IT WAS 3.40pm when the phone rang at the police station at Grand Gaube, a sleepy fishing village at one of the northern tips of the island of Mauritius.
A woman had died at Legends Hotel. A patrol team was dispatched.
Insp Sunilduth Nucchedy, a wire-framed veteran who hadn’t seen a murder in the village in all of his eight years there, wasn’t far behind.
Insp Nucchedy arrived at the hotel compound at 4.20pm and was led to room 1025, which looked out on the ocean. By now word was beginning to spread on the hotel grounds.
An hour away in Port Louis, officers from the Major Crime Investigation Team, an elite Mauritian unit, were getting into their cars for the drive north.
Insp Nucchedy had the scene cordoned off, took a look around and entered the room. He noticed the bedsheets, a suitcase and some clothes.
“The room was slightly disturbed, and there was a female body dead on the floor,” he recalled. “At the very outset, we thought we had a drowning.”
Slowly but surely, the court is moving closer to the nub of the trial: a short period on January 10th, 2011, between the time when Michaela McAreavey left the Banyan restaurant to return to room 1025 and the time when that call was made to Grand Gaube station.
One of the defence team’s strategies is to probe relentlessly for holes in police procedures.
Technical witnesses who might ordinarily expect to spend 10 minutes on the stand have had their methods scrutinised and pored over for hours.
Insp Nucchedy was the most senior and confident officer to address the court so far, but he too had his evidence interrogated at length.
Sanjeev Teeluckdharry, representing Avinash Treebhoowoon, one of the accused men, zoned in on a diary book from Grand Gaube station which referred to John McAreavey as a “suspect” and said a police sentry had been assigned to stand outside the new room where he stayed the night after his wife died.
Insp Nucchedy did not know why Michaela’s widower had been called a suspect, but the term “sentry” was used by police not only for detainees or accused but also for victims of crime and people who needed a guard for safety reasons.

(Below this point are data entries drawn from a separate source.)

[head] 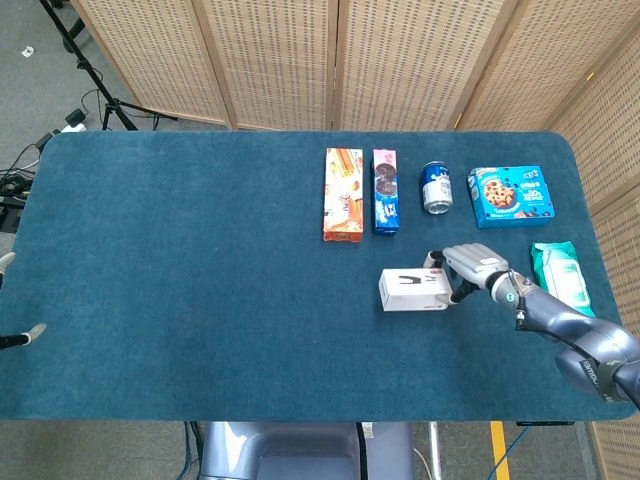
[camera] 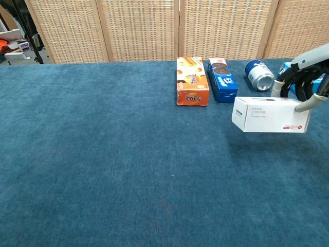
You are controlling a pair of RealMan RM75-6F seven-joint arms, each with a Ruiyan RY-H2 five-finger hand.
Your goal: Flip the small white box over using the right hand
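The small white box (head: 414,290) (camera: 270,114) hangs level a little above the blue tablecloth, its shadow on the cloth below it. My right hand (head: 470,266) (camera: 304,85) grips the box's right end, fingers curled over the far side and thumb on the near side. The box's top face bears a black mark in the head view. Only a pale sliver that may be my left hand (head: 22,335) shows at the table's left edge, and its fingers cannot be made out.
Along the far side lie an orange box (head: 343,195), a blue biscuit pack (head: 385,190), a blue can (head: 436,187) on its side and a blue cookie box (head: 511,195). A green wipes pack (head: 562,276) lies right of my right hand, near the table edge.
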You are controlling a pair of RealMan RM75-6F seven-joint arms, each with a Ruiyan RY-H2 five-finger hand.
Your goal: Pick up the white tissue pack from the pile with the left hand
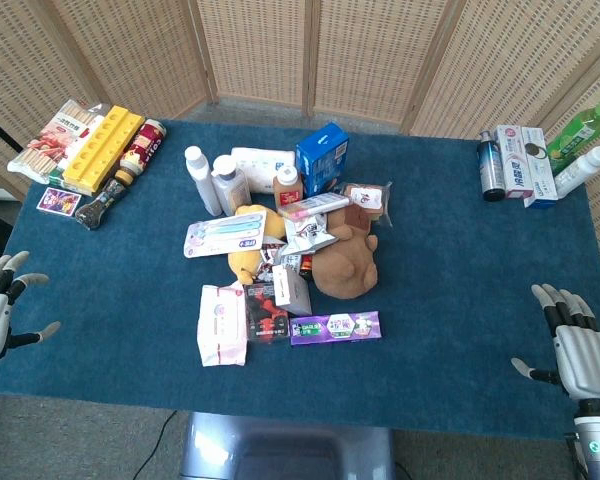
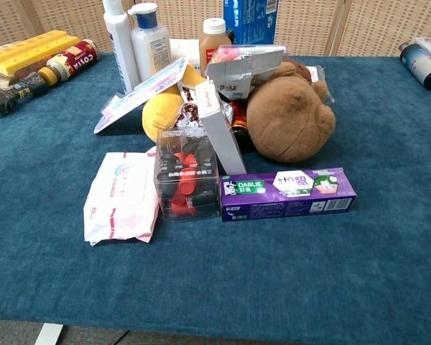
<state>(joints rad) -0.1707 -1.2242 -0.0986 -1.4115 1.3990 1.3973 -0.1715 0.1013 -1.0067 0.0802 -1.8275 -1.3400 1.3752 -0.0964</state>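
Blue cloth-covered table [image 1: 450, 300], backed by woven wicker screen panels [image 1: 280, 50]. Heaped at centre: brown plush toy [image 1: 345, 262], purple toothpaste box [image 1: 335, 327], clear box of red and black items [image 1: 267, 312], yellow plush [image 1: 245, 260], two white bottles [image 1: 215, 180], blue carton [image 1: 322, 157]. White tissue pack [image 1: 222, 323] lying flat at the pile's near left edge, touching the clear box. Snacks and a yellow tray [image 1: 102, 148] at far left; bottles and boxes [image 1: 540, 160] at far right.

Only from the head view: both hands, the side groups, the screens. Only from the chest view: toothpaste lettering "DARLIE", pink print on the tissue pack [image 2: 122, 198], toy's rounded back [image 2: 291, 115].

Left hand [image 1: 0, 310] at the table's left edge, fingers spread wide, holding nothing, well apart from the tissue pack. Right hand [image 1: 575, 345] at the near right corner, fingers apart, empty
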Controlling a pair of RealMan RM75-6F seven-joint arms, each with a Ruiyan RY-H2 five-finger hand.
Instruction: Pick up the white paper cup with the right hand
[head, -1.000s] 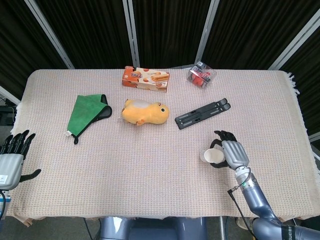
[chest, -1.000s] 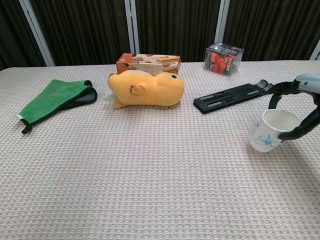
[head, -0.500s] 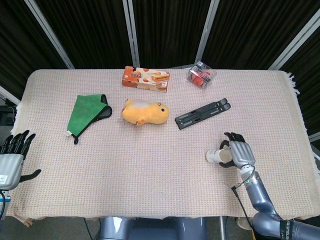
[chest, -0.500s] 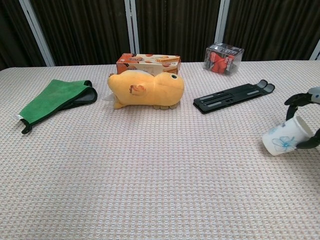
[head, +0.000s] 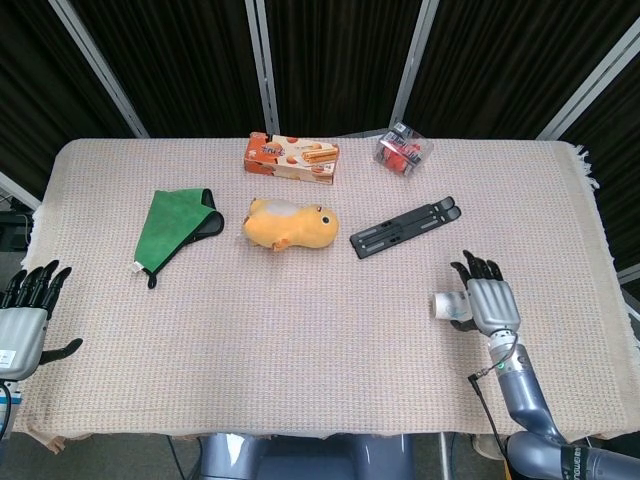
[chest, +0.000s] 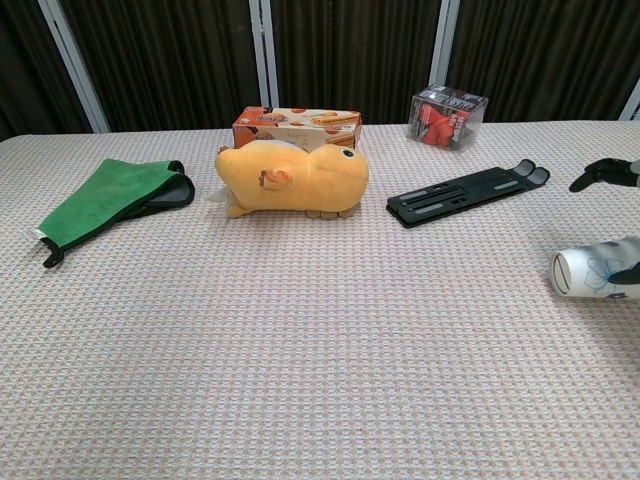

Rama Valayden, a former attorney general of Mauritius, who is representing the second accused man, Sandeep Moneea, followed up with a rapid-fire hail of short, specific questions about the state of room 1025 when Insp Nucchedy arrived.
What colour was the water in the bathtub, he wanted to know. Clear, the officer replied, except for some reddish traces.
Were there shoe-marks on the bed? No, but there was a small trace of dirt. Did you see a black purse? Yes.
How was the sliding door that looked out on the sea? Closed. Did you check it was locked? No, he replied. And the curtains? Open. A brownish belt? “It was darkish brown.” Was the belt dirty? “I cannot say.” The light was on? Yes. And the air-con? Yes.
And so it continued.
Another target for the defence is Raj Theekoy, the witness who is due to testify that he saw the two accused leaving room 1025 about the time of the killing, and that he heard a woman screaming in pain a few moments earlier.
Yesterday, the court was told of a signed statement given to police by Theekoy, a one-time suspect in the case, on January 11th – the day after the killing. “I don’t know how she was killed . . . I don’t know anything about the lady,” he said. The implication is that Theekoy did not initially tell police about his claims that the two accused were involved.
Yesterday the trial moved into a new phase; police technicians have been dealt with, and now attention is turning to senior officers who led the inquiry. But some of the same patterns persist. Language is a recurring issue.
Yesterday, a continual mix-up over the letters J and G (in French, which is more widely mastered in Mauritius than English, J is pronounced “Jee”, and vice versa) led to confusion over photo exhibits. Then there’s the fondness of Treebhoowoon’s lawyer, Teeluckdharry, for loaded or pejorative terms. When the judge had to correct him for using “manhandle” when he meant “accompany”, it wasn’t entirely clear if it was intentional or inadvertent.
A jarringly jocular tone has broken out now and then during the first six days of the trial.
Sections of the public gallery erupt in laughter every now and then, and the police always let it pass. So had the victim’s family – until yesterday.
When some barbed words between the lawyers sent a ripple of guffaws through the gallery, John McAreavey’s sister Claire finally turned around, raised her voice slightly and asked for some quiet in the courtroom.